With gas prices rising, the automotive sector is looking at ways to make lighter cars as a way to improve fuel consumption. The focus used to be on improving the engine, says Cheney, but now manufacturers are turning to components, which is creating new opportunities for farmers to market their crops.

“Using soy-based polyols to produce foam for car seats is predicted to be a $50 billion market by 2015,” says Cheney, adding that although Europe is further ahead than North America, car manufacturers on this continent are definitely interested in bio-based materials. This includes a market-ready bumper for the Crown Victoria and foam seats already part of the Ford Escape.

From seed to seat
Woodbridge Foam is the Ontario-based manufacturer of automotive foam made partially from soybeans.
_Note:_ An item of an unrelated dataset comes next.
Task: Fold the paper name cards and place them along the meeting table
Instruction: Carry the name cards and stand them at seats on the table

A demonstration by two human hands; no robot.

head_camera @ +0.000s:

Their decision to look to agriculture as a source of raw materials for their products was a strategic one, especially given the rising cost of oil.

“We needed a renewable, robust plant that requires low energy to produce,” says Romeo Stanciu, a scientist with Woodbridge Foam. “And it also needs to be grown worldwide so there is a steady supply.”

Woodbridge launched its soy-based polyol foam product in 2006 and is targeting 80% market penetration by 2010. It offers the same or better comfort and durability as conventionally produced product and its current applications include head and armrests, seats and headliners.

Stanciu says there are commonly-held beliefs about soy-based polyols that are not actually true. For example, bio-polyols can’t yet replace 100% of the petroleum-based polyols. In fact, only 5% of the final foam in car seat cushions is made from soy-based polyols, but Woodbridge is aiming to reach 30% bio-content in the next three years. Foams with bio-content also aren’t biodegradable, although most people think they are.

“The soybean oil has been chemically transformed to make the foam and so the parts that are responsible for the oil’s biodegradability have been removed,” he explains.

New life for an old crop
Self-proclaimed bio-prospector John Baker of Stonehedge Bio-Resources is exploring opportunities for industrial hemp, particularly unique Ontario strains that have been growing here – often in the wild – since they were first brought to Canada by the British navy more than 200 years ago.

“Hemp is an amazing crop with great potential and there’s global interest,” he says. “We’re talking about 18th century genetics for 21st century bio-products.”

Ontario’s hemp varieties can be planted in the fall and will over-winter, resulting in higher yields. This bodes well for farmers being able to supply hemp to the construction industry – two products Baker is looking at are a hemp insulation and Hemcrete, a bio-masonry composite being used in the UK.

“Hemcrete mixes hemp with masonry-like lime that can be poured or blown on,” he says. “More than 2000 houses in the UK will be using this within the next couple of years.

According to Baker, farmers are looking for alternatives to traditional crops, but any replacement needs to satisfy several criteria. Growers want an annual crop that will use existing infrastructure, generate profits from year one, not be limited to one single market opportunity and for it to have the potential to be a good rotational/break crop.

Hemp satisfies most if not all of these requirements, leaving Baker to predicting a bright future for this new – yet old – crop in Canada.

“Hemp can pay up to $150/ton. Americans can’t grow this crop but we have ideal soil for hemp here in Ontario,” he says. “It grows ideally on tobacco sands.”

Baker’s company is building a hemp processing facility that will be able to handle seven tons of straw an hour. It isn’t expected to be up and running until 2009 so he’s reluctant to encourage anyone to start producing hemp just yet. By the same token, he admits it’s a risk to invest in a facility without secure supply.

And that’s where groups like the BioAuto Council can help. One of the Council’s roles is to focus on commercialization efforts to help bring promising research results and prototypes to market by providing start-up funding. The ultimate goal is to create value-chains from the farm to the consumer in areas not traditionally associated with agriculture.